You wanted to play God in an ironical way.
When I conceived the performance I was also thinking a lot about DNA and how you can go to eBay and by a piece of Madonna's chewing gum… Maybe celebrities' trash has always been something that people were interested in, but these days I think people are interested in buying Madonna's chewing gum for 10 thousand dollars because it contains her DNA, so that in the future you can clone another Madonna. There's a small bit of that in the bath project.
Then, my mind went back to my first show at Franco's about ten years ago, on the other side of Torino. In that show there was a sculpture that was a body of water, it was a square pond with no fish inside, it was a pool for making wishes like the Trevi Fountain in Rome. It was made out of cardboards of water lined up to form a wall of the pool and a sheet of plastic with a fountain head in the middle.

In which way were you inspired by that project?
I just liked the continuum… This new one is not necessarily a development of the old one, but it's a sort of softening of it. If you go back to that project you see that the shape was very rigid, it was a perfect square, the walls were built out of cartons of bottled water… The new one is not necessarily about recycling, but I am filling used bottles with dirty water and I am engaging with something that is a daily pleasure.

The novelty here is that it is a performance with viewers.

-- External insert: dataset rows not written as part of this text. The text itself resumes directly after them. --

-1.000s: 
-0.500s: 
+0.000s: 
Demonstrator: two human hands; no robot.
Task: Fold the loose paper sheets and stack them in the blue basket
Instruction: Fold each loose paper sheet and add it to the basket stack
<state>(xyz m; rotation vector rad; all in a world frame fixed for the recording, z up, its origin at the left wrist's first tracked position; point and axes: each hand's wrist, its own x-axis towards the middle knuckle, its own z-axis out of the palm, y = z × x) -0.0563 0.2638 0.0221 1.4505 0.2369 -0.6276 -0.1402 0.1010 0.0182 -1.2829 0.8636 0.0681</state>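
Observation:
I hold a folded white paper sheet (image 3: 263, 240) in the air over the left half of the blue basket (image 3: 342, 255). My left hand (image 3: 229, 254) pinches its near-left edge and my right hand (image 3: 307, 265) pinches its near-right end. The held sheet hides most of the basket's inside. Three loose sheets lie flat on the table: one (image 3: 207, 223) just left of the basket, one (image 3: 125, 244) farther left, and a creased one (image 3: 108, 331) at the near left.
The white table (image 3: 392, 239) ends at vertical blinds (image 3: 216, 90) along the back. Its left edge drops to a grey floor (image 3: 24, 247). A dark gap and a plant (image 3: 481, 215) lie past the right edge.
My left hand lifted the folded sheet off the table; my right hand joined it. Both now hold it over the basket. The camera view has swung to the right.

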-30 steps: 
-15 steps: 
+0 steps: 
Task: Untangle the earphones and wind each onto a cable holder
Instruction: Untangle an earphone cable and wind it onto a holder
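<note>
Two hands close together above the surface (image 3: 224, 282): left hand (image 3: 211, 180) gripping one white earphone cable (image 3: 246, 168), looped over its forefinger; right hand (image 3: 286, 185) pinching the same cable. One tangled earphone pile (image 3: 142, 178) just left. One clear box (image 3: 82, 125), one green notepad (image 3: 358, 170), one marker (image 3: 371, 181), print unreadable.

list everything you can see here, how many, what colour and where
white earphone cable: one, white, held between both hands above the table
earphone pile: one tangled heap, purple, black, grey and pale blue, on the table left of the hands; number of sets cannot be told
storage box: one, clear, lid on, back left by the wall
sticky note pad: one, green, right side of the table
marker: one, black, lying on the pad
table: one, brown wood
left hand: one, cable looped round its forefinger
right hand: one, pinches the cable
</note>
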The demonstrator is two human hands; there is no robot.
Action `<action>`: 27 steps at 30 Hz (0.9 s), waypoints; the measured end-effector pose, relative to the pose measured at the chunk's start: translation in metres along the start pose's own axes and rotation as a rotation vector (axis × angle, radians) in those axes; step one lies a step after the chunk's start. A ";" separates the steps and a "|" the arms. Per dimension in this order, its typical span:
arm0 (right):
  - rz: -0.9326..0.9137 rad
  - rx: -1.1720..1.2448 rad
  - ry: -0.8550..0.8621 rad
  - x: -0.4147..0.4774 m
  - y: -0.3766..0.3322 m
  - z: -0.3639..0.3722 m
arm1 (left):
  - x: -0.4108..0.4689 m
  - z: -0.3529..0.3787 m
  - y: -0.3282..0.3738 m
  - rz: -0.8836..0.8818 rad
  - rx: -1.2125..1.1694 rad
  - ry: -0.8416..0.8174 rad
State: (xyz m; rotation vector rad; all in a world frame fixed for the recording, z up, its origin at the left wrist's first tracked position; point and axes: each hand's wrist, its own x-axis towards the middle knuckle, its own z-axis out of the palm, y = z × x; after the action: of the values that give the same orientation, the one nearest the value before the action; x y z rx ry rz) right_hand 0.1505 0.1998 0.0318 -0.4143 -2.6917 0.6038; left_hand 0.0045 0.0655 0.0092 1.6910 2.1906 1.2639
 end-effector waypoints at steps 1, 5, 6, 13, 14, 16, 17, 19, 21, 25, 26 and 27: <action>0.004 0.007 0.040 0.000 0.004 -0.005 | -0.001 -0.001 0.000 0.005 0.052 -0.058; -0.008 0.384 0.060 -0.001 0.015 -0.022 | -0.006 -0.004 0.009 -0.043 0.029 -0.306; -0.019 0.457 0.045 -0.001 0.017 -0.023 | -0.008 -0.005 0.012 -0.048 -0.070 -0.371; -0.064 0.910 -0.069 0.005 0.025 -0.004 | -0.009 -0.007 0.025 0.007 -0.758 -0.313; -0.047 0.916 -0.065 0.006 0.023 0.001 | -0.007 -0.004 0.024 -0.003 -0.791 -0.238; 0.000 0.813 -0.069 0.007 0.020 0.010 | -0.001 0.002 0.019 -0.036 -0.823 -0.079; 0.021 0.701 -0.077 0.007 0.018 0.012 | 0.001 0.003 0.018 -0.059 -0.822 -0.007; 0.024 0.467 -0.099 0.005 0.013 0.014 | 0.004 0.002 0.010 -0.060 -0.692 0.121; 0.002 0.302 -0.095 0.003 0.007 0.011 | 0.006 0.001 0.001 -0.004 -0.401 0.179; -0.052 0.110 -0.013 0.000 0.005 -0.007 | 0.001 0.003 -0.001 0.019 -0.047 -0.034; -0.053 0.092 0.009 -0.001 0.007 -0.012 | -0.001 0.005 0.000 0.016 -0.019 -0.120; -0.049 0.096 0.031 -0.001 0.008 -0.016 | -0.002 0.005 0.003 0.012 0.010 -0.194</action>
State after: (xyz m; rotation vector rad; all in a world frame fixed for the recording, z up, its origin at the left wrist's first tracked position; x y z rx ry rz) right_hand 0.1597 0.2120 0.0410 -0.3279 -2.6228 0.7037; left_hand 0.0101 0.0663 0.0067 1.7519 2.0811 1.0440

Which part did voyeurism play?
If I am going to be honest about that, I don't know what the impulse was, if there was a little bit of an exhibitionist factor. But even if there could be this impulse I really didn't do anything too hard. I think that I just wanted to activate this space. I love to think about buildings and the parts of them that you don't see, like the mechanics. Behind the wall there are pipes that carry the water to the upper floors: you know that these pipes are there but you don't ever think about them. In this instance, everything is revealing, so you can see the dirty water running through the staircase and then into the bottles. Which is a sort of basic philosophy that I have for art. I think that there is true talent and true inspiration, but sometimes art is just perseverance. It isn't about a magic gift that I have, and maybe I even don't have that magic gift… but I am perfectly content to work with perseverance… Plumbing seems to be magic when you can't see it, but if you could see it like at the Pompidou, where everything is revealed, then it is not magic but just banal, simple mechanics.